▸ Exercise requirements: Reproduce exactly the stretch of lines running from the line with "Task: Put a" to the end of the entries below.

▸ Provided records:

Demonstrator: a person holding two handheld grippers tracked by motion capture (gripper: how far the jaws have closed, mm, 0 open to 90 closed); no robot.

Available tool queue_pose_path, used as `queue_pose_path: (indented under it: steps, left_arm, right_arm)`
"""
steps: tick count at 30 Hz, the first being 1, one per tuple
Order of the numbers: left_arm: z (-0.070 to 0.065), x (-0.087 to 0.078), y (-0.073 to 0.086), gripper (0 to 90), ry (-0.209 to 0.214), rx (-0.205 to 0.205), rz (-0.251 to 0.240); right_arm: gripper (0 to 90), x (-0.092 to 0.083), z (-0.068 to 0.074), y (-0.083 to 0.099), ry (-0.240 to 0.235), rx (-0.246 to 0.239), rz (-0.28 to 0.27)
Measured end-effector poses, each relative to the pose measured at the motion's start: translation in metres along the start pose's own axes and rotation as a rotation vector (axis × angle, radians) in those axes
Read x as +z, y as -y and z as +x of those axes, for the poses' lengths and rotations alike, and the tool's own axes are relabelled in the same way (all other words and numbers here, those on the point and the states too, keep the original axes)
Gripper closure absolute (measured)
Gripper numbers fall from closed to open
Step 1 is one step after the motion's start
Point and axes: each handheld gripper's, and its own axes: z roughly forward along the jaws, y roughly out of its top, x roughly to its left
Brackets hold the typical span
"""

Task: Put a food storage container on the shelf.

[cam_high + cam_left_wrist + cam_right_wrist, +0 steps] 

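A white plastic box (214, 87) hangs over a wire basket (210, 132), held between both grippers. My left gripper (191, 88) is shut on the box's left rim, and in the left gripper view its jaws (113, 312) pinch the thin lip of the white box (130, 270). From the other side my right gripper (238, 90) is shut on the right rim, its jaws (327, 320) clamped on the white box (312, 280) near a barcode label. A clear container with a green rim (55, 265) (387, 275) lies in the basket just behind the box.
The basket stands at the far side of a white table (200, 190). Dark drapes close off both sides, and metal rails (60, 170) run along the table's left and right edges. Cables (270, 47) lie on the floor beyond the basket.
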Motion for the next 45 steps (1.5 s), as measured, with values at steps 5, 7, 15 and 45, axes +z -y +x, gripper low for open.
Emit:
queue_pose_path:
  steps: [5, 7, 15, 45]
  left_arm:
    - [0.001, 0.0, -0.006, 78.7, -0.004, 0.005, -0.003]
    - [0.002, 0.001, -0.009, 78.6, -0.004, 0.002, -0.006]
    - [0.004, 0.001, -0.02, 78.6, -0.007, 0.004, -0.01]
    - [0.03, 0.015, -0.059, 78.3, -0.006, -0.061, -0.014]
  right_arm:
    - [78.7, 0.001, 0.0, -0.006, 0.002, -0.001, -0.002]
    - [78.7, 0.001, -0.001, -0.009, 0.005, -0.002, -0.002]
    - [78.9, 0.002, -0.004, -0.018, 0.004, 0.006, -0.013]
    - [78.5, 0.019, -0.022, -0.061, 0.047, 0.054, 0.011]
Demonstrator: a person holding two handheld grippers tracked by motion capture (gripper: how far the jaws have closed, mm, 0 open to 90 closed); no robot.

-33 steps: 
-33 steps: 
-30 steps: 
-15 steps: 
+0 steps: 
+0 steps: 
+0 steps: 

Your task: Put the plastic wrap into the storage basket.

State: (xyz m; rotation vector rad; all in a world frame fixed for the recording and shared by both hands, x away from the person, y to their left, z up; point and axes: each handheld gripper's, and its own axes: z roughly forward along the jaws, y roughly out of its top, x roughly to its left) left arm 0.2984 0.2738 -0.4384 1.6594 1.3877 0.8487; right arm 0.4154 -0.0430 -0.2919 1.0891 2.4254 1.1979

▸ Your response:
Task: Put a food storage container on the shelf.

[cam_high + cam_left_wrist + cam_right_wrist, +0 steps] 

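A white plastic box (214, 87) hangs over a wire basket (210, 132), held between both grippers. My left gripper (191, 88) is shut on the box's left rim, and in the left gripper view its jaws (113, 312) pinch the thin lip of the white box (130, 270). From the other side my right gripper (238, 90) is shut on the right rim, its jaws (327, 320) clamped on the white box (312, 280) near a barcode label. A clear container with a green rim (55, 265) (387, 275) lies in the basket just behind the box.
The basket stands at the far side of a white table (200, 190). Dark drapes close off both sides, and metal rails (60, 170) run along the table's left and right edges. Cables (270, 47) lie on the floor beyond the basket.
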Motion for the next 45 steps (1.5 s), as measured, with values at steps 5, 7, 15 and 45, axes +z -y +x, gripper low for open.
Emit:
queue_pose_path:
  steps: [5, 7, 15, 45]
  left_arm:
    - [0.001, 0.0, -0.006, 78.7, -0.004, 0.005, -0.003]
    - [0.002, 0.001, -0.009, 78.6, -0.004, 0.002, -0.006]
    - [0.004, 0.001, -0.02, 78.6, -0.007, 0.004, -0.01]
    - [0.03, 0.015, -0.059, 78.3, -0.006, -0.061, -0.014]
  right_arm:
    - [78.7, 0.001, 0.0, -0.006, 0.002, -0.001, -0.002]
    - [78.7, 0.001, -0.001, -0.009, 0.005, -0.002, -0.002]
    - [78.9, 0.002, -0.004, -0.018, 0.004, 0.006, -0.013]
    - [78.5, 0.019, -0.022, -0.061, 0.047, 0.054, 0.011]
Demonstrator: a person holding two handheld grippers tracked by motion capture (gripper: how far the jaws have closed, mm, 0 open to 90 closed); no robot.

-33 steps: 
-33 steps: 
-30 steps: 
-15 steps: 
+0 steps: 
+0 steps: 
+0 steps: 

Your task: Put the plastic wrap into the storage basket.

State: (xyz m; rotation vector rad; all in a world frame fixed for the recording and shared by both hands, x away from the person, y to their left, z up; point and axes: each handheld gripper's, and its own axes: z roughly forward along the jaws, y roughly out of its top, x roughly to its left) left arm 0.2984 0.2738 -0.4384 1.6594 1.3877 0.8487; right arm 0.4154 -0.0430 -0.2919 1.0891 2.4254 1.1979

Work on this exercise has been finished.